Monday, June 13, 2011

Cutting Costs in Medical Negligence Cases - the New York Model

I blogged previously about the government's proposals to get rid of lawyers in medical negligence cases and to take these cases out of the court system into a bureaucratic agency. The rationale offered was that the existing legal process was just too costly and time consuming. As I said before, the proposal is overbroad and ultimately harms both patients and healthcare providers.

There are other approaches to reducing costs and cutting down the length of the adjudicatory process. The NYT has an article today on how the issue is being tackled in New York:
The approach, known as judge-directed negotiation, is seen by the Obama administration as offering states a way to curb liability expenses that have sharply increased health care costs nationally. Getting judges involved earlier, more often and much more actively in pushing for settlements, is its crucial ingredient...
New York officials say the program bypasses years of court battles, limiting legal costs while providing injured patients with compensation that is likely to be less than a jury would award but can be paid out years earlier, without lengthy appeals.

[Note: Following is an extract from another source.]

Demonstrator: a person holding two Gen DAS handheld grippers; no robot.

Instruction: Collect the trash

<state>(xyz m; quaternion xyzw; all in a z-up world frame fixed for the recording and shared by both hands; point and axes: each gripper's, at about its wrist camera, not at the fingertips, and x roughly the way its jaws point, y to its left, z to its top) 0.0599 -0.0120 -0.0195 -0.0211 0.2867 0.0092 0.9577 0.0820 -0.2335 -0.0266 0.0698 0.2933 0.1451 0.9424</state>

Under a $3 million federal grant, the city courts are now expanding the program beyond the Bronx, where it started in cases against city hospitals, to courts in Brooklyn and Manhattan, as well as to cases against private hospitals. It is to begin in Buffalo courts in the fall.
By some estimates, the program could save more than $1 billion annually if state courts adopted it nationally, Dr. Battles said. The city’s public hospitals say the program, along with other changes, like sharply increased attention to safety, has helped save $66 million in malpractice costs a year.
Under the New York program, cases are assigned from their earliest stages to a judge with training in medical issues who holds frequent settlement conferences, often after months, rather than years. A nurse with legal training helps the judge. Lawyers are required to have the authority to settle. Justice McKeon, who started the approach when handling cases against public hospitals in the Bronx, said settlement became more difficult the longer a case lingered.
The New York model sounds a lot more sensible than a system that gets rid of lawyers and courts.